Does no one read (between) Vygotsky's words.

From: Oudeyis (victor@kfar-hanassi.org.il)
Date: Fri Apr 16 2004 - 01:38:28 PDT


Peter, Bill, Ana, and Gene;
Read the Gredler and Shields's article with considerable interest. While I don't agree completely with their focus on Vygotsky's theoretical and research interest in psychological tools, it is a good corrective to the excessive emphasis on material action in the Action Theory concept of labour. My impression of Vygotsky's work is that his basic theoretical approach was quite consistent with Marx and Engels paradigm of the fundamental and universal determinism of the productive (and reproductive) process as a whole; labour, instruments of production, and subjects of production. Anyway, Marx's theory on elementary forms of production is about as abstract as I can go in consideration of the universal determinants for human creativity.

Science, all science, represents among other things, a normal state of contradiction from historically accumulated knowledge (authority) and the creative efforts of new thinking so there is nothing fundamentally wrong in recurrent attempts to interpret and present for argument the theories and research of prior workers. Equally so is the fact that no interpretation of authority should be regarded as a simple replication of past contributions. Here too there emerges a normal dialectical relation between historical science and science in the process of acquiring or new knowledge about the state of the world. Any argument from authority (preferably based on more than just thinking games) really should be regarded as a new contribution to the continual dialogue on the issues.

I agree whole-heartedly with Gene's political sensitivities concerning the relation of Vygotsky's and Luria's works to the Stalinist program's to transform the Russian people into a new species of human; homo Soveticus.

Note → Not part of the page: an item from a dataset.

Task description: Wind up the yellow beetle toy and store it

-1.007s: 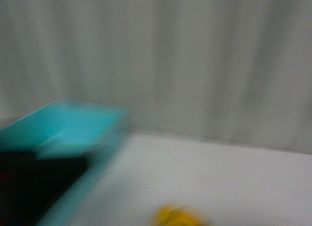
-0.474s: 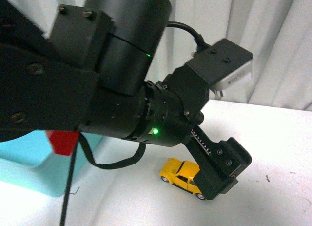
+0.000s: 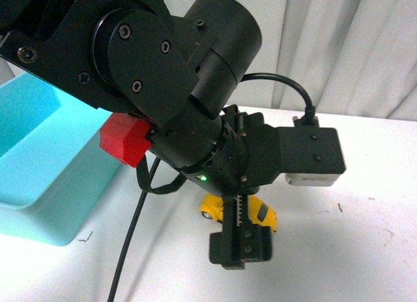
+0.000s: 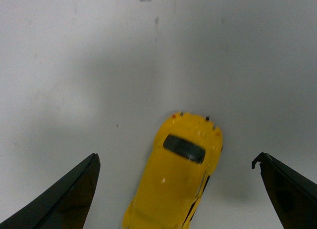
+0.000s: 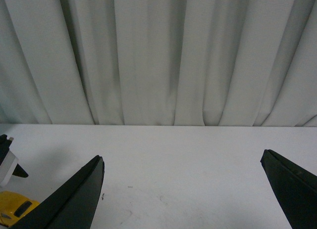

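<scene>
Though small, yellow beetle toy [image 4: 173, 187] glossy, rounded, dark-windowed.

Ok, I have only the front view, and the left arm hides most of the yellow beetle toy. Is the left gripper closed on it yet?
Observer: No. The left wrist view shows the left gripper open, with the yellow beetle toy between its fingers and touching neither.
Operator: Does the toy sit straight between them?
Observer: A little askew, with bare table on both sides.
Operator: And the other arm?
Observer: The right gripper is open and empty, above the table, facing the curtain.
</scene>
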Motion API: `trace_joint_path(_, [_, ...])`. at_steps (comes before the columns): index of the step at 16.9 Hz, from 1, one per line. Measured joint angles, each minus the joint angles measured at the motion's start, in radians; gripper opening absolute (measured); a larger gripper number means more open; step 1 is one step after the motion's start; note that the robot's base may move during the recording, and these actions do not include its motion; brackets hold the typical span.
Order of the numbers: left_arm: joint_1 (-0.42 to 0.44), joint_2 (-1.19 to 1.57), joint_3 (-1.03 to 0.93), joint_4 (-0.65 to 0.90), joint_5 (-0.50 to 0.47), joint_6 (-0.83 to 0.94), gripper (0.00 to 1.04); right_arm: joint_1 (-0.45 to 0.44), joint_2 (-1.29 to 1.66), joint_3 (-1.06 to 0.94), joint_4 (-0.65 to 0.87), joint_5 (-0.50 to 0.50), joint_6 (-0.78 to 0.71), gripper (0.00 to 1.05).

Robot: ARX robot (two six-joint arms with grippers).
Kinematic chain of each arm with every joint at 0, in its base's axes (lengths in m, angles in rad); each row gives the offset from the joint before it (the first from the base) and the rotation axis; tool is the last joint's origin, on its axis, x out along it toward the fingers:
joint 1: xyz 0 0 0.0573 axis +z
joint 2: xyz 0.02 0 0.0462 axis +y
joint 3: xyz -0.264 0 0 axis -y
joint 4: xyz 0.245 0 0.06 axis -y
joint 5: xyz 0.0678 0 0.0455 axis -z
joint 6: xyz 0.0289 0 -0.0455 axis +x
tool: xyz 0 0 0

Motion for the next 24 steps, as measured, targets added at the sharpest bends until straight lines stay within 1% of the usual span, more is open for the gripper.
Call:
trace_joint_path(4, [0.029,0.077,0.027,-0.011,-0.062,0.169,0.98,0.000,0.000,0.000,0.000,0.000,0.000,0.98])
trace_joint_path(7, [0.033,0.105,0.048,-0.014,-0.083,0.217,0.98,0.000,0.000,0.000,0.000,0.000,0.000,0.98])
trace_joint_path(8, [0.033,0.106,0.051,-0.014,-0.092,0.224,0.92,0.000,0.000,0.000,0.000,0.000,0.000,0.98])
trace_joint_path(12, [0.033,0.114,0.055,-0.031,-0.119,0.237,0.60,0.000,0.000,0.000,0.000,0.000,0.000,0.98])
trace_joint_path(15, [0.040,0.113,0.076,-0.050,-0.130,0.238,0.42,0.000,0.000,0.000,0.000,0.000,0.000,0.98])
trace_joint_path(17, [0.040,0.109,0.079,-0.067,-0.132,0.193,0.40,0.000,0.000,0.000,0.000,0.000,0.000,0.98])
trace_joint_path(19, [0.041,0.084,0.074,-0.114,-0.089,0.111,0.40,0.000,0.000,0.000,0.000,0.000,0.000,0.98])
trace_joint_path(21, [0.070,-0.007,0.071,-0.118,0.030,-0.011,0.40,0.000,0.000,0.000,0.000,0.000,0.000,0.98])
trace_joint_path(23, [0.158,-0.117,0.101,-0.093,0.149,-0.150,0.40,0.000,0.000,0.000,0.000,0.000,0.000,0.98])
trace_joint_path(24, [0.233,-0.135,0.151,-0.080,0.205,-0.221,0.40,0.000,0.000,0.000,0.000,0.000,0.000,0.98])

Finally, considering the long history of polemical debate in the Social sciences in general, and in Historical Materialist writings in particular (LSV, L and EVI not excepted) a hypersensitivity to "tough talk" by articulate intellectuals is not a particularly useful critique of other's works. I recall several comments of Marx and Lenin that expressly ridicule and reject the gentle exchange of graceful arguments that characterise debate in some intellectual cultures. All that can be said is that if you don't like polemics then don't do them and ignore the superfluous slings of verbal fisticuffs of those that do so indulge.